Reproduce the records below exactly as they appear, omitting any pictures they contain.
══════════════════════════════
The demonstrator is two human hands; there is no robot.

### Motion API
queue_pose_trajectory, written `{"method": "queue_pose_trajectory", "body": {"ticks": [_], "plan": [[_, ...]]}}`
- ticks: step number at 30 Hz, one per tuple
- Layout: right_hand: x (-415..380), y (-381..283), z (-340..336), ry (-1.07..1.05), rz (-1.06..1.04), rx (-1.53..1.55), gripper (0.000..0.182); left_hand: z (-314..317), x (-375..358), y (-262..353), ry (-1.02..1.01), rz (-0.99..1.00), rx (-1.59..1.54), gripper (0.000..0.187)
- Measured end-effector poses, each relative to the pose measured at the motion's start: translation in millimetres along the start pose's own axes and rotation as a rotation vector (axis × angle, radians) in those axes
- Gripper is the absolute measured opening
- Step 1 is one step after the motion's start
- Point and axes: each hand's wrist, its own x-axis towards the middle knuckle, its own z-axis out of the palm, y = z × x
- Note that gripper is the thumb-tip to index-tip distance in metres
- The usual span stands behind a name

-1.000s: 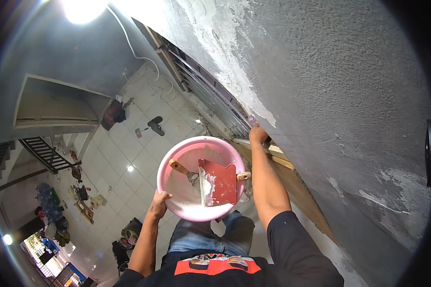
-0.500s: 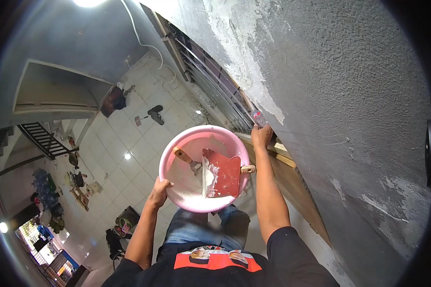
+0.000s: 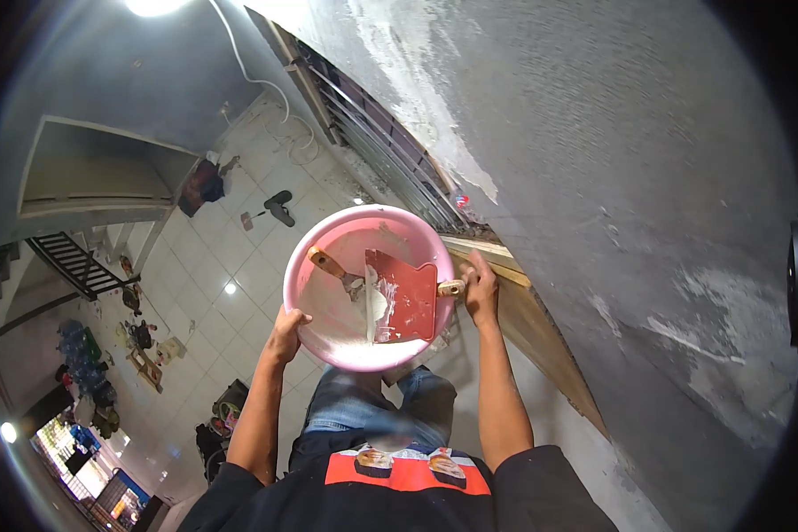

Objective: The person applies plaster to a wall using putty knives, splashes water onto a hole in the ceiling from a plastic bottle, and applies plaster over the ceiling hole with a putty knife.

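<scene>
A pink plastic basin [image 3: 294, 266] is in front of my body, its inside smeared with whitish paste. My left hand [image 3: 288, 335] is closed on its left rim, thumb over the edge. Inside lie a wide red putty spreader [image 3: 412, 306] with paste along its blade and a small wooden-handled scraper [image 3: 328, 262]. The spreader's short handle [image 3: 450, 288] sticks out over the right rim. Close beside that handle is my right hand [image 3: 481, 293], fingers apart and slightly blurred, with nothing visible in it. A clear bottle with a red label [image 3: 463, 202] rests at the window ledge.
A rough grey plastered wall [image 3: 612, 160] rises close on my right. Below it are a barred window [image 3: 372, 133] and a wooden board [image 3: 541, 341]. Dark sandals [image 3: 279, 208] lie on the tiled floor [image 3: 239, 253]. A black stair railing [image 3: 71, 262] stands at left.
My right hand has let go of the bottle at the ledge and come back down beside the basin's right rim. The basin sits slightly higher in view, still held by my left hand.
</scene>
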Motion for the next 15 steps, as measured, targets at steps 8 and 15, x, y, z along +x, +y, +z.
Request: {"method": "queue_pose_trajectory", "body": {"ticks": [8,15], "plan": [[-91.7,-67.3,-29.0,0.228,0.212,0.389,0.022,-1.6,4.5,18.0,-0.041,0.052,0.134,0.057],[-155.8,-154.1,16.8,0.407,-0.031,-0.176,0.029,-16.7,17.7,48.3,-0.265,0.083,0.319,0.049]]}}
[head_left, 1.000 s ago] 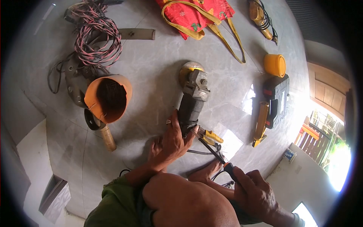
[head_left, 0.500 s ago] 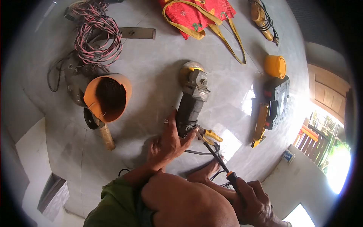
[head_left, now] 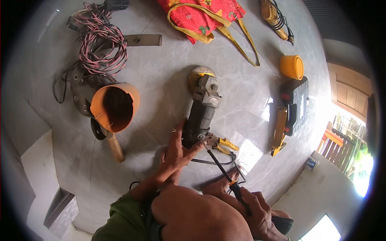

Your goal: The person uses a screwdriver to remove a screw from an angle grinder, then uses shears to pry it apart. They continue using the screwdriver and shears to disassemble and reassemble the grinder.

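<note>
Fingers of our left hand (head_left: 177,150) clamp the rear of the grinder (head_left: 201,108), which lies on the floor (head_left: 161,72). Our right hand (head_left: 257,211) is closed on the screwdriver (head_left: 219,162), its tip at the grinder's rear end. Pliers (head_left: 221,143) lie just beside it; a bucket (head_left: 114,106) sits left, a cup (head_left: 292,66) right.

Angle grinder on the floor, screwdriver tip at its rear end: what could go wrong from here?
1. The screwdriver meets the angle grinder at a slant; its tip could slip toward the left hand, whose fingers lie right beside it.
2. The grinder's black cord trails under the work; whether it is plugged in cannot be seen.
3. The pliers lie close by and could get knocked.
</note>
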Tool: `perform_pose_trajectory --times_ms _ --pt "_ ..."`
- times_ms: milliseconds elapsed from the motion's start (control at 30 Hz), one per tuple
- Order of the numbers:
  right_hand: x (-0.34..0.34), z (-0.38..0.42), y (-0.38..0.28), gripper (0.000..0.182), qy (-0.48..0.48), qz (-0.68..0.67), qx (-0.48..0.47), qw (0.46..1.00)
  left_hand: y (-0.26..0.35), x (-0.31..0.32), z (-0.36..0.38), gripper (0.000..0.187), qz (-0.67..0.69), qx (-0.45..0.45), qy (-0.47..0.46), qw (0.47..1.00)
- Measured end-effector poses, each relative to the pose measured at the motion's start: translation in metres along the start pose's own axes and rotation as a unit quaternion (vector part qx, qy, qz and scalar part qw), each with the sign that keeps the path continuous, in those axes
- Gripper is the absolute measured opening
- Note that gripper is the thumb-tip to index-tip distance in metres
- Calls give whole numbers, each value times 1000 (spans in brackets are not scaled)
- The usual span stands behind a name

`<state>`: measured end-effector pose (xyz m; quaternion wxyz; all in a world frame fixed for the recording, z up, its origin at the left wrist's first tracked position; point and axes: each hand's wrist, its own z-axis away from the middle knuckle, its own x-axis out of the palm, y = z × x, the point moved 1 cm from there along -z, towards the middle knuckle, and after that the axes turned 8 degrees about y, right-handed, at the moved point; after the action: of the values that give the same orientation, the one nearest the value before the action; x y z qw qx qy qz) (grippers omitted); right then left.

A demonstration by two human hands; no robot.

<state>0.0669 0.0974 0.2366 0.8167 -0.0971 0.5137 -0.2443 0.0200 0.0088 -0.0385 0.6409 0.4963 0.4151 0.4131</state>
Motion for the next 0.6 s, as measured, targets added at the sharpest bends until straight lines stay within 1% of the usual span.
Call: perform_pose_trajectory --times_ms 100,233,333,467,533,600 --pt "2 0 -1 47 3 -3 1 1000 5 0 0 94 -8 -20 7 1000" --pt "-25 19 31 46 48 -9 49 998 8 0 -1 93 -2 -37 -1 999" --pt "-41 27 50 45 71 -15 81 994 6 0 -1 91 -10 -18 8 1000" --pt "-46 26 50 42 49 -14 116 992 2 2 0 91 -14 -14 9 1000" --pt "-49 20 51 44 42 -48 129 990 1 2 0 91 -8 4 18 1000" --pt "-49 21 54 47 36 -47 138 989 3 2 -1 90 -4 -8 13 1000"
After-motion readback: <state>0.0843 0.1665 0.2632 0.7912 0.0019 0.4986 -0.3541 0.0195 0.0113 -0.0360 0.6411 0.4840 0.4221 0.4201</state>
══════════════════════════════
#### ANSWER TO THIS PROBLEM:
The demonstrator is two human hands; there is no robot.

### Motion API
queue_pose_trajectory, written `{"method": "queue_pose_trajectory", "body": {"ticks": [_], "plan": [[_, ...]]}}`
- ticks: step number at 30 Hz, one per tuple
- Layout: right_hand: x (-415..380), y (-381..283), z (-340..336), ry (-1.07..1.05), rz (-1.06..1.04), rx (-1.53..1.55), gripper (0.000..0.182); left_hand: z (-314..317), x (-375..358), y (-262..353), ry (-1.02..1.01), rz (-0.99..1.00), rx (-1.59..1.54), gripper (0.000..0.187)
- Measured end-effector poses, each relative to the pose measured at the motion's start: translation in millimetres along the start pose's own axes and rotation as a rotation vector (axis × angle, radians) in those axes
- Gripper is the absolute measured opening
- Step 1 is one step after the motion's start
- Point and axes: each hand's wrist, its own x-axis towards the middle knuckle, its own z-axis out of the palm, y = z × x
- Note that gripper is the thumb-tip to index-tip distance in metres
- The usual span stands behind a name

-1.000s: 
-0.500s: 
+0.000s: 

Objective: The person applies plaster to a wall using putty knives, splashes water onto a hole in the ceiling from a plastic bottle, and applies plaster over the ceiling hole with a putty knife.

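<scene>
A pink plastic basin [image 3: 294, 266] is in front of my body, its inside smeared with whitish paste. My left hand [image 3: 288, 335] is closed on its left rim, thumb over the edge. Inside lie a wide red putty spreader [image 3: 412, 306] with paste along its blade and a small wooden-handled scraper [image 3: 328, 262]. The spreader's short handle [image 3: 450, 288] sticks out over the right rim. Close beside that handle is my right hand [image 3: 481, 293], fingers apart and slightly blurred, with nothing visible in it. A clear bottle with a red label [image 3: 463, 202] rests at the window ledge.
A rough grey plastered wall [image 3: 612, 160] rises close on my right. Below it are a barred window [image 3: 372, 133] and a wooden board [image 3: 541, 341]. Dark sandals [image 3: 279, 208] lie on the tiled floor [image 3: 239, 253]. A black stair railing [image 3: 71, 262] stands at left.
My right hand has let go of the bottle at the ledge and come back down beside the basin's right rim. The basin sits slightly higher in view, still held by my left hand.
</scene>
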Motion for the next 15 steps, as measured, targets at steps 8 and 15, x, y, z along +x, +y, +z.
Request: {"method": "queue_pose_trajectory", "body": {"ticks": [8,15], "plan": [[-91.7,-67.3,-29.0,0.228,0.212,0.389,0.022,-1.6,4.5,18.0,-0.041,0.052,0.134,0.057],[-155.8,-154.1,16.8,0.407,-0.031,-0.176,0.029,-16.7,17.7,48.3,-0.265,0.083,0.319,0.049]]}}
[head_left, 1.000 s ago] 
[head_left, 0.500 s ago] 
[head_left, now] 

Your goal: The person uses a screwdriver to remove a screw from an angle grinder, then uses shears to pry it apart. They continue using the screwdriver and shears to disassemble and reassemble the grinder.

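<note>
Fingers of our left hand (head_left: 177,150) clamp the rear of the grinder (head_left: 201,108), which lies on the floor (head_left: 161,72). Our right hand (head_left: 257,211) is closed on the screwdriver (head_left: 219,162), its tip at the grinder's rear end. Pliers (head_left: 221,143) lie just beside it; a bucket (head_left: 114,106) sits left, a cup (head_left: 292,66) right.

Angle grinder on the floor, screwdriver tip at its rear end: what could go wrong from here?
1. The screwdriver meets the angle grinder at a slant; its tip could slip toward the left hand, whose fingers lie right beside it.
2. The grinder's black cord trails under the work; whether it is plugged in cannot be seen.
3. The pliers lie close by and could get knocked.
</note>
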Tool: `perform_pose_trajectory --times_ms _ --pt "_ ..."`
- times_ms: milliseconds elapsed from the motion's start (control at 30 Hz), one per tuple
- Order of the numbers:
  right_hand: x (-0.34..0.34), z (-0.38..0.42), y (-0.38..0.28), gripper (0.000..0.182), qy (-0.48..0.48), qz (-0.68..0.67), qx (-0.48..0.47), qw (0.46..1.00)
  left_hand: y (-0.26..0.35), x (-0.31..0.32), z (-0.36..0.38), gripper (0.000..0.187), qz (-0.67..0.69), qx (-0.45..0.45), qy (-0.47..0.46), qw (0.47..1.00)
- Measured end-effector poses, each relative to the pose measured at the motion's start: translation in metres along the start pose's own axes and rotation as a unit quaternion (vector part qx, qy, qz and scalar part qw), each with the sign that keeps the path continuous, in those axes
- Gripper is the absolute measured opening
- Note that gripper is the thumb-tip to index-tip distance in metres
- Calls give whole numbers, each value times 1000 (spans in brackets are not scaled)
- The usual span stands behind a name

`<state>`: measured end-effector pose (xyz m; quaternion wxyz; all in a world frame fixed for the recording, z up, its origin at the left wrist's first tracked position; point and axes: each hand's wrist, its own z-axis away from the middle knuckle, its own x-axis out of the palm, y = z × x, the point moved 1 cm from there along -z, towards the middle knuckle, and after that the axes turned 8 degrees about y, right-handed, at the moved point; after the action: of the values that give the same orientation, the one nearest the value before the action; x y z qw qx qy qz) (grippers omitted); right then left.

A demonstration by two human hands; no robot.

<state>0.0669 0.0974 0.2366 0.8167 -0.0971 0.5137 -0.2443 0.0200 0.0088 -0.0385 0.6409 0.4963 0.4151 0.4131</state>
Motion for the next 0.6 s, as measured, targets added at the sharpest bends until straight lines stay within 1% of the usual span.
Call: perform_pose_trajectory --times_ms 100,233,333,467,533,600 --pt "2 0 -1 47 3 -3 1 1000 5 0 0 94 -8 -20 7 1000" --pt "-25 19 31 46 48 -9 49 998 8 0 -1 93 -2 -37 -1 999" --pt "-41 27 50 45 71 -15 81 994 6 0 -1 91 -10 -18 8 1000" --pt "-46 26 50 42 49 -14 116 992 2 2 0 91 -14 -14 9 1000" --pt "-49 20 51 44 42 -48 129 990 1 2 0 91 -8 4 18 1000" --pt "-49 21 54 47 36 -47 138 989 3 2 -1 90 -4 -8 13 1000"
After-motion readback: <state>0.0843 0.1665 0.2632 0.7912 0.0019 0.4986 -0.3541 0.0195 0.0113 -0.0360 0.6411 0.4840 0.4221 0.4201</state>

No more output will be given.